In reconstructive surgery, if a doctor needs a bone he or she can turn to a range of plastics, ceramics, or metals as suitable replacements. But when it comes to soft tissues--like the kind found in that most cosmetically important area, the face--replacements are scarce, and the ones that do exist aren’t very good, especially when it comes to fixing large-scale deformities.
But a new transplantable biomaterial, part biological and part synthetic, could help surgeons rebuild even the hardest to fix disfigurements. Just inject, shape, and blast with green light.
The material, developed by researchers at Johns Hopkins University, blends polyethylene glycol, a synthetic material, with hyaluronic acid, a biological material already in use in soft tissue replacement. It’s injectable, so it requires no surgery, and it’s pliable, so doctors can sculpt it into the proper shape after it has been injected. A specific wavelength of green LED light then solidifies the liquid polymer where it sits, turning the biomaterial's chaotic arrangement of polymer chains into a rigid structure.

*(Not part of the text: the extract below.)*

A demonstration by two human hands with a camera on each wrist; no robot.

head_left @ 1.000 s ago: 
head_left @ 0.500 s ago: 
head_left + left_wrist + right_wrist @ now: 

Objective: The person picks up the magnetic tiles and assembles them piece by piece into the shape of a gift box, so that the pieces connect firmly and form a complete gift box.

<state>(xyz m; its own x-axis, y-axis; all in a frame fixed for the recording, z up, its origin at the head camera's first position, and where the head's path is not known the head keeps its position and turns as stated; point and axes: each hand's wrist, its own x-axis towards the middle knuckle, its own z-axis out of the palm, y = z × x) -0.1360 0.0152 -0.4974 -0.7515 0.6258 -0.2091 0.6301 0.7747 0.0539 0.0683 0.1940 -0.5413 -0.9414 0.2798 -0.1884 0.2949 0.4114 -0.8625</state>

The material is also tunable. In lab tests, the researchers mixed various cocktails with different ratios of hyaluronic acid and polyethylene glycol, resulting in implants with different characteristics of pliability and durability--characteristics that would allow doctors to customize the biomaterial for any particular implant. Durability is important, because the implants are not permanent. In those lab tests, the implant with the most longevity only lasted about 500 days before the rat that was hosting it completely absorbed it into its body. That means patients would need to replace their implants roughly every year or so.
The good news is, the absorption of the material has thus far shown no real adverse effects in the rats, or even in humans. The researchers have already tested their biomaterial in three human subjects in Canada. The implants lasted about three months, and none of the subjects experience any unexpected side effects, save a little inflammation around the site of the implant.